**PROBLEM DETAILS:** Search the listing for the word "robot". Copy every line where it is found.

----

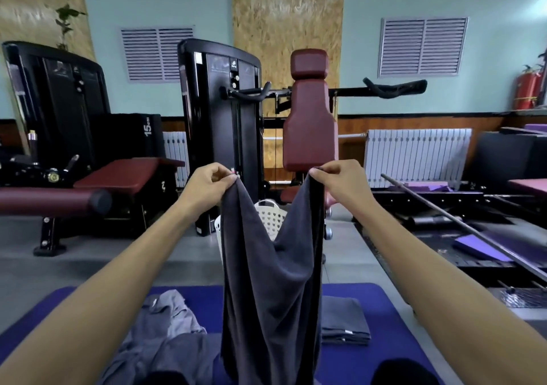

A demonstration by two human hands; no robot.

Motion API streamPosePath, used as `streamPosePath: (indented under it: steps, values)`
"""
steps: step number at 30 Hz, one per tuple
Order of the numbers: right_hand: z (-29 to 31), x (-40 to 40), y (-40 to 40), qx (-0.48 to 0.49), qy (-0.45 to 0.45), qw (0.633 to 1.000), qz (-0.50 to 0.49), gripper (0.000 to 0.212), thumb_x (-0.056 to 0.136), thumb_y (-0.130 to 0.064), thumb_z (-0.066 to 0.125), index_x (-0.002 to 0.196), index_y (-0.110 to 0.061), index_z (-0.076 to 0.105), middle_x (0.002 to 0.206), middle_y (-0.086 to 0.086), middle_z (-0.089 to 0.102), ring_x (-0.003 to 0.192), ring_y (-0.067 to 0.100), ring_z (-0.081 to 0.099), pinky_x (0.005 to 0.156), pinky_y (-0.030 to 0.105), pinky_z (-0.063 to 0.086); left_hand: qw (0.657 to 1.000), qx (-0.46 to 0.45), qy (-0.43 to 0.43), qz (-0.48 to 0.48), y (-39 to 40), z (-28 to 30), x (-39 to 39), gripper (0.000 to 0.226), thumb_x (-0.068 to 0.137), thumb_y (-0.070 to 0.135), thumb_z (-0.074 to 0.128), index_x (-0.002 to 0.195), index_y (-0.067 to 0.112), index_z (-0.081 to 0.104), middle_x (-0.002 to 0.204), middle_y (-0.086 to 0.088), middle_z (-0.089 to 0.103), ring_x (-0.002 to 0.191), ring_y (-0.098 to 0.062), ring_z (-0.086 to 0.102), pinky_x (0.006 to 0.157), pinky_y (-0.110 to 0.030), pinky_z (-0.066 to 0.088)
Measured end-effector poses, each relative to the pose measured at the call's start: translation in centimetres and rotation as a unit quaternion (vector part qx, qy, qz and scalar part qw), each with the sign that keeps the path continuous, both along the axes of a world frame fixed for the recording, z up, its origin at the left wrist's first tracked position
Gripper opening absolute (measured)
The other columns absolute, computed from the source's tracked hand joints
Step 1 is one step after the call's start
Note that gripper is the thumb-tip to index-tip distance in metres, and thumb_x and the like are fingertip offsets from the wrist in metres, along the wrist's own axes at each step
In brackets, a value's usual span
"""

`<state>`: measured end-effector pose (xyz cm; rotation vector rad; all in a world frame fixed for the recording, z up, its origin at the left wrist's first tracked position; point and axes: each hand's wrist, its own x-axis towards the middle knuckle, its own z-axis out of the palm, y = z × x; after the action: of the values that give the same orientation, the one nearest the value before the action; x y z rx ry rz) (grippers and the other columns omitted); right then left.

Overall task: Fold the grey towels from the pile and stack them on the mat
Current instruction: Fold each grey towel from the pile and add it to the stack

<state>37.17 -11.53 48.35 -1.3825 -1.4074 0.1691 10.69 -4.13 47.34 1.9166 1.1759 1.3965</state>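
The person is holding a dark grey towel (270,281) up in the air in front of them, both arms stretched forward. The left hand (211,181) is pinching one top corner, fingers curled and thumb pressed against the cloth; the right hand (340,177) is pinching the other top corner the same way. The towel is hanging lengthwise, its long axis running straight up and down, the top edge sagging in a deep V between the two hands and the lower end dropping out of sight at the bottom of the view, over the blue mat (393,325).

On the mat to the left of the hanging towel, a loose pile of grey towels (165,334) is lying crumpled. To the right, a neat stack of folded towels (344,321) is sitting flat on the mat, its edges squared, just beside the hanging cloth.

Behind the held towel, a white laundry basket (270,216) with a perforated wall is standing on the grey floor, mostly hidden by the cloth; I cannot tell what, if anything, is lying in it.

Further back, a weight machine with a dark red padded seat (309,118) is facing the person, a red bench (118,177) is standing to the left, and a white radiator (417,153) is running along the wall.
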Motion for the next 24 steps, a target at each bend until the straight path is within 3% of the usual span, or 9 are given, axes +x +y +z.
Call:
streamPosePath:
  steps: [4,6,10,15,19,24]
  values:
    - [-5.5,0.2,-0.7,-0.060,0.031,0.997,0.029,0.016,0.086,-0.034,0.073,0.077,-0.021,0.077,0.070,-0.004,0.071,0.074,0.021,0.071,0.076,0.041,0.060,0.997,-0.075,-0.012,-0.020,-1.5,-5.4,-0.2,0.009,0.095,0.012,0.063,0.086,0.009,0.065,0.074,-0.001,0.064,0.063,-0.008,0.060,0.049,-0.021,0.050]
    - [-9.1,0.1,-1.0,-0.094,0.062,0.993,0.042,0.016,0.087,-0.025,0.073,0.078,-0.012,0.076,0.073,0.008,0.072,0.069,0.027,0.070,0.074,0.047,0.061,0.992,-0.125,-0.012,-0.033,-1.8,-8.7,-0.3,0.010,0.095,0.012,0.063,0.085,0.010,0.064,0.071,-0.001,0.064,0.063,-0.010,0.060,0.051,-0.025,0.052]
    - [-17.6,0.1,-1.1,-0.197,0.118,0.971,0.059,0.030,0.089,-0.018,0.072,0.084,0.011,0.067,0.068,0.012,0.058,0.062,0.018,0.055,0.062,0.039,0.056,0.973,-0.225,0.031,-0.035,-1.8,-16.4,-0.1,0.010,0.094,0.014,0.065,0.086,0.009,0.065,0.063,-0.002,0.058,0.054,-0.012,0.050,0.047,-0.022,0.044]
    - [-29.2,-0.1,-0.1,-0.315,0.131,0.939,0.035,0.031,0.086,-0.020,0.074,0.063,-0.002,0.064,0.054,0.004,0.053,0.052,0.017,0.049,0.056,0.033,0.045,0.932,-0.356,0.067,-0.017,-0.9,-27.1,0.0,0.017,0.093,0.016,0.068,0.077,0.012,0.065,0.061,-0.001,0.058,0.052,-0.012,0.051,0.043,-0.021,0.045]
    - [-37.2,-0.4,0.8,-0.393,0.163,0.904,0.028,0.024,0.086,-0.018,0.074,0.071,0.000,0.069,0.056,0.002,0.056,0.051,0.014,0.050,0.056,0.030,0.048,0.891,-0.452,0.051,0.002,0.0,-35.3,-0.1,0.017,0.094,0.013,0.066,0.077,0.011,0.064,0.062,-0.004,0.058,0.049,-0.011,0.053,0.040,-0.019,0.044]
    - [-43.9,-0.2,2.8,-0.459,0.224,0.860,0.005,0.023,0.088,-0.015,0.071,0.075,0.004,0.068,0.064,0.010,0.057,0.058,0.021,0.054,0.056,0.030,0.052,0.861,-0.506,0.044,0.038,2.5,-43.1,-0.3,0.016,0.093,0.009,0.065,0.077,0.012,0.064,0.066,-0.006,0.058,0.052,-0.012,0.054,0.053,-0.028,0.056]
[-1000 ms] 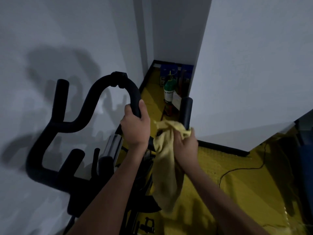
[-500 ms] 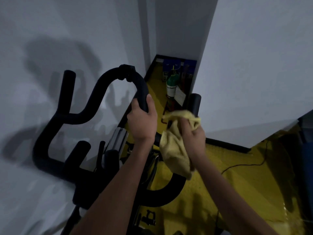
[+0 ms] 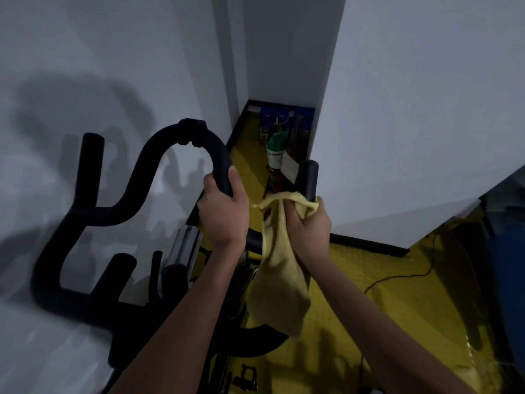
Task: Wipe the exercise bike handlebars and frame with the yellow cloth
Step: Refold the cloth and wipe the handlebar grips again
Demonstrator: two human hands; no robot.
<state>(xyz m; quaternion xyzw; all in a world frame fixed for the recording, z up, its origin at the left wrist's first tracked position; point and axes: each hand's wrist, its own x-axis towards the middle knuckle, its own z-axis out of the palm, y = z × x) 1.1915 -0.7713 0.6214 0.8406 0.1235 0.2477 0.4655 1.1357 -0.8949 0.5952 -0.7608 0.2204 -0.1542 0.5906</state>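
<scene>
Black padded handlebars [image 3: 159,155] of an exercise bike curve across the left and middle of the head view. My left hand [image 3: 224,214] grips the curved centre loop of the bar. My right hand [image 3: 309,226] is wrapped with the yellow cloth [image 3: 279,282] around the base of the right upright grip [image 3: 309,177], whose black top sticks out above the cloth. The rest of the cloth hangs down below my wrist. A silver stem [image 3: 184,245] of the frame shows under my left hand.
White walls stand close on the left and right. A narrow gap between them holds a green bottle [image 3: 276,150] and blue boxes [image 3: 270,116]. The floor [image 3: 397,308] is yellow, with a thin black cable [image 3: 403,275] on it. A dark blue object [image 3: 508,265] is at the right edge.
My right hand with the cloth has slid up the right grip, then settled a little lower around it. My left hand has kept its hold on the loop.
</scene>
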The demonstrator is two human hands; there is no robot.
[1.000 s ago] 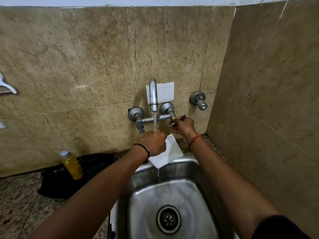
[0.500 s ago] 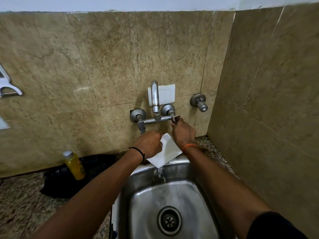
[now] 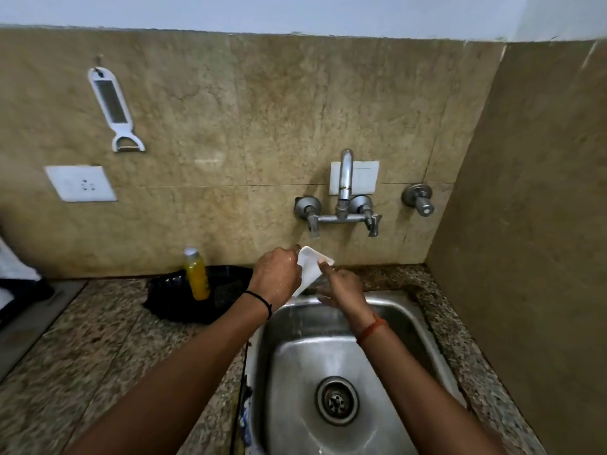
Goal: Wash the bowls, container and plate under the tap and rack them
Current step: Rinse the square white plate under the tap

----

**YOUR SOLUTION:**
A demonstration by two human hands; no robot.
Demonstrator: two human hands; no robot.
The demonstrator is two human hands; there is no robot.

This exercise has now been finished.